The questioning of petitioner comes into focus against this background of an inquiry begun by the Select Committee more than a year before petitioner's indictment and continued by both the Select Committee and the Senate and House Labor Subcommittees well after petitioner's appearance, all aimed at and culminating in legislation. In this light, petitioner's interrogation emerges as but one step in the process of fact-gathering to establish the necessity for and the nature of remedial legislation, and I cannot say that it was an unnecessary step, or that the record supports a conclusion that the Select Committee questioned petitioner to affect his state trial.

Mr. Chief Justice WARREN, with whom Mr. Justice DOUGLAS joins, dissenting.

This case highlights the problem of defining constitutional limitations upon congressional committees endowed with compulsory process. And because I firmly believe that continued sanction of investigative powers leading to abridgment of individual rights seriously impairs the intent of the Framers of our Bill of Rights, I dissent from Mr. Justice HARLAN's treatment of the constitutional issue presented here. That issue may be simply stated: Is it a violation of the constitutional guarantee of due process of law for a legislative committee, under the circumstances of this case, to inquire into matters for which the witness is about to be tried under a pending criminal indictment? The petitioner, already indicted and awaiting trial in a state court, was subpoenaed to testify before a congressional committee investigating union activity and union funds. When the questioning led to matters concerning facts upon which the state indictment was based, [6] the dilemma the petitioner found facing him was this: if he answered truthfully his answers might aid the pending prosecution; [7] if he answered falsely, he could have been prosecuted for perjury; [8] and, if he relied on the Fifth Amendment's privilege against self-incrimination, that fact could be admitted against him in the state criminal trial. [9] Mr. Justice HARLAN's opinion now holds that petitioner's dilemma had a fourth horn; he may also be sent to jail for refusing to choose imposition of one of these penalties. I believe that neither the Constitution nor our past decisions allow Congress to enlist the aid of the federal courts to do to this man what four members of the Court permit.

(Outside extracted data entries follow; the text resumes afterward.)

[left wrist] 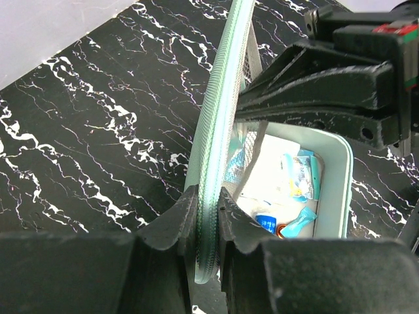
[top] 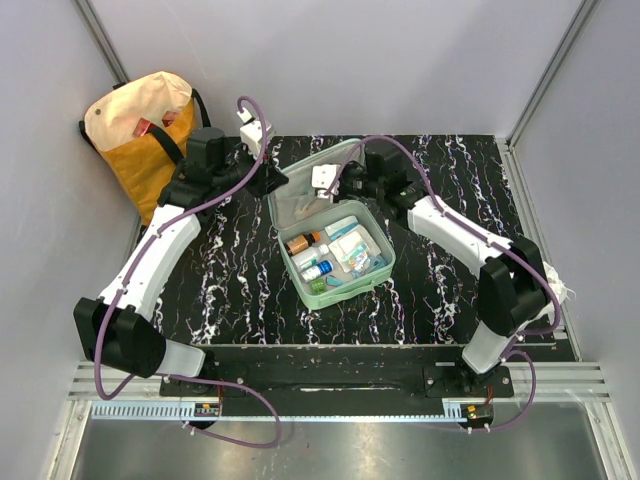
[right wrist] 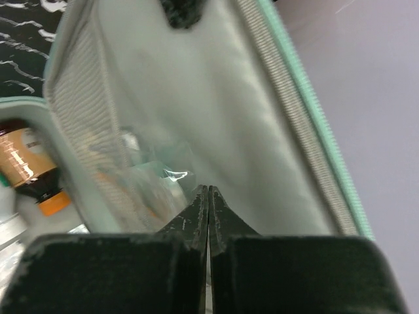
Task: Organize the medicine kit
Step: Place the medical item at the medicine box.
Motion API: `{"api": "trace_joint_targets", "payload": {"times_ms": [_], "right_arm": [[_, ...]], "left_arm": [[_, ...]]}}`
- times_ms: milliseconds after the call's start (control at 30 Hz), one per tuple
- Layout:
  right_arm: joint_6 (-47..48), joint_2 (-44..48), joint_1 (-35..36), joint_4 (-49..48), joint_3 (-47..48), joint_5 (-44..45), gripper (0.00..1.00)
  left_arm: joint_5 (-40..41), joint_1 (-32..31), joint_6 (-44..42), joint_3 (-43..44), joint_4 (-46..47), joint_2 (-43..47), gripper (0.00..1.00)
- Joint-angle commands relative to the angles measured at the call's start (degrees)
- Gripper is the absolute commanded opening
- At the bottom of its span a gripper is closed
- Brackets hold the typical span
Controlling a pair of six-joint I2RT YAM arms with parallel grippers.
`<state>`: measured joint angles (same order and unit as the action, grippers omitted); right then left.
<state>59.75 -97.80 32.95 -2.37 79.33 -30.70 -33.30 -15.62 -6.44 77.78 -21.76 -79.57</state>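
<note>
Top view: the kit (top: 350, 288) lies open at mid-table (top: 440, 290), its lid (top: 300, 195) upright on the far-left side. Bare marble lies to its left, right and front. A tote (top: 140, 140) sits in the far-left corner. The left gripper (top: 268, 180) is at the lid's outer edge and the right gripper (top: 345, 178) is at its inner face.

Left wrist: its fingers pinch the lid's zip rim.

Right wrist: its fingers are pressed together with nothing between them, just before the lining; I cannot tell whether they touch it. A brown bottle (right wrist: 26, 163) lies at the tray's edge.
</note>
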Motion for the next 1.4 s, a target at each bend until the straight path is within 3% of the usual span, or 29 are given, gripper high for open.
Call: {"api": "trace_joint_targets", "payload": {"times_ms": [0, 267, 400, 533, 633, 800, 900, 933, 1000, 1100, 1167, 1200, 1267, 1367], "right_arm": [[1.2, 1.1, -0.3, 6.0, -1.8, -0.7, 0.00], [1.8, -2.2, -0.3, 7.9, 0.4, 3.3, 0.00], [1.5, -2.7, -0.3, 3.0, 2.1, 5.7, 0.00], [-0.8, 0.3, -0.4, -8.2, 1.3, 6.4, 0.00], [-2.3, 3.7, -0.3, -14.7, -1.8, 6.2, 0.01], [-4.0, 9.7, -0.4, -15.8, -7.2, 5.4, 0.01], [-8.6, 14.0, -0.5, -23.7, -13.8, 7.7, 0.02], [-9.7, 15.3, -0.5, -25.9, -16.3, 9.0, 0.04], [-12.1, 18.3, -0.5, -30.1, -20.5, 12.7, 0.25], [-19.6, 22.3, -0.5, -34.7, -25.3, 23.4, 0.29], [-26.1, 24.8, -0.5, -36.0, -27.1, 34.0, 0.45], [-29.7, 25.7, -0.7, -36.5, -27.8, 42.2, 0.47], [-36.8, 27.4, -1.0, -35.6, -28.8, 54.2, 0.61], [-45.7, 29.9, -2.2, -30.4, -29.8, 63.9, 0.67]], "left_arm": [[-1.1, 0.1, -0.4, -0.2, 1.4, 2.4, 0.10], [-1.6, 0.1, 0.1, -0.2, 1.6, 2.4, 0.10], [-1.3, 0.1, 0.0, -0.3, 1.6, 2.4, 0.10], [-1.5, 0.1, 0.1, -0.3, 1.6, 2.1, 0.10], [-1.4, 0.1, 0.2, 0.0, 1.6, 2.0, 0.10], [-1.5, 0.1, 0.5, 0.1, 1.8, 1.5, 0.10], [-1.7, 0.1, 1.0, -0.1, 2.2, 1.3, 0.10], [-2.0, 0.1, 1.2, 0.2, 2.2, 1.2, 0.10], [-3.2, 0.1, 1.6, 0.0, 2.5, 1.2, 0.11], [-7.6, 0.1, 2.5, 0.3, 2.8, 1.5, 0.14], [-13.7, 0.1, 2.9, 0.4, 2.1, 1.6, 0.18], [-16.3, 0.1, 3.3, 0.4, 1.7, 1.7, 0.20], [-20.3, 0.0, 3.9, -0.7, 1.2, 2.2, 0.25], [-23.6, -0.5, 3.7, -2.6, -0.6, 3.4, 0.33]]}}
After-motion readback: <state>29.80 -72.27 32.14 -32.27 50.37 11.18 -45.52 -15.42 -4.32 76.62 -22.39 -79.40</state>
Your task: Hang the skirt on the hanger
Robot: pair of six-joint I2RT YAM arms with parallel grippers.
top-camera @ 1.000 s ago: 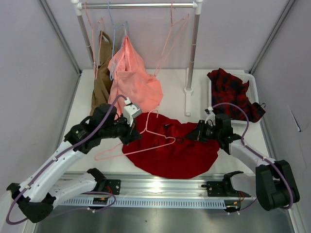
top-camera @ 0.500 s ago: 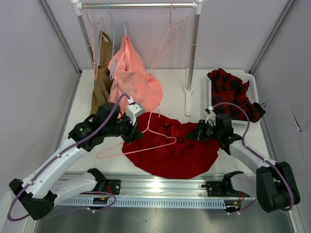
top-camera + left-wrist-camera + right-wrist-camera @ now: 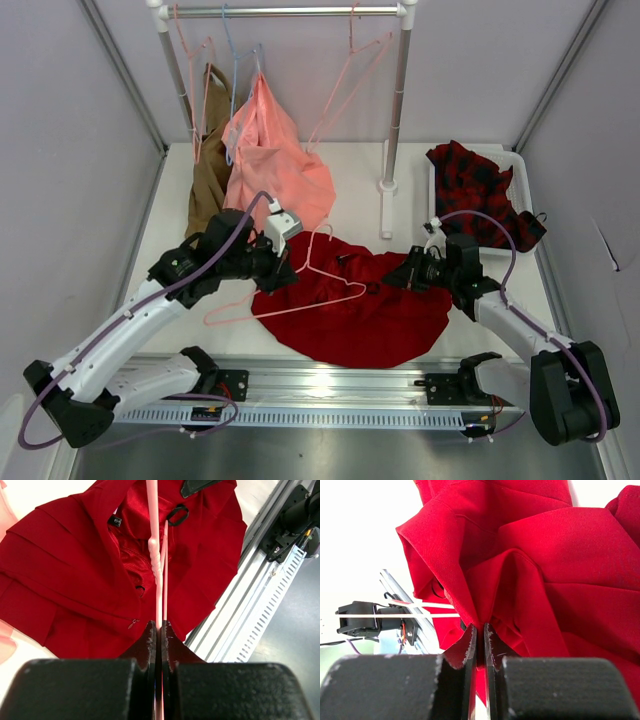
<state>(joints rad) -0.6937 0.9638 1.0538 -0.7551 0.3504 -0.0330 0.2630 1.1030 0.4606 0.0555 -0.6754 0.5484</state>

In 1821 this Court held for the first time in Anderson v. Dunn, 6 Wheat. 204, 5 L.Ed. 242, that although the Constitution did not expressly grant to Congress the power to conduct investigations, such a power, within legislative competence, could be implied because it is inherent in the lawmaking process. This investigative function of Congress is, of course, entirely independent of the judicial branch of the Government in strict separation-of-power terms. However, Congress, no less than other branches of the Government, is bound to safeguard individual liberties protected by the Bill of Rights, and it is the duty of the courts to insure that the specific guarantees of liberty are preserved for witnesses before a legislative body just as they are guarded for the benefit of defendants in a criminal court trial. This duty cannot be performed nor can the judicial conscience be stilled by a kind of hand-washing statement that a legislative committee (in some instances a committee of a single person delegated with full investigative power) may finally determine for the courts, not only the importance and relevancy of a matter under investigation, but also that the committee has the constitutional power to ask the questions it wants to ask at the moment. A full Court decided in Kilbourn v. Thompson, 103 U.S. 168, 26 L.Ed. 377, that the courts must ultimately determine who shall be sent to jail and that only the courts may determine whether questions asked by a committee are within Congress' constitutional power of inquiry. [10] And in our more recent cases, '(t)he central theme,' as we stated in Watkins v. United States, 354 U.S. 178, 195, 77 S.Ct. 1173, 1183, 1 L.Ed.2d 1273, has been 'the application of the Bill of Rights as a restraint upon the assertion of governmental power in this form.' [11] This includes all provisions of the Bill of Rights-the Due Process Clause of the Fifth Amendment, as well as that Amendment's protection against self-incrimination.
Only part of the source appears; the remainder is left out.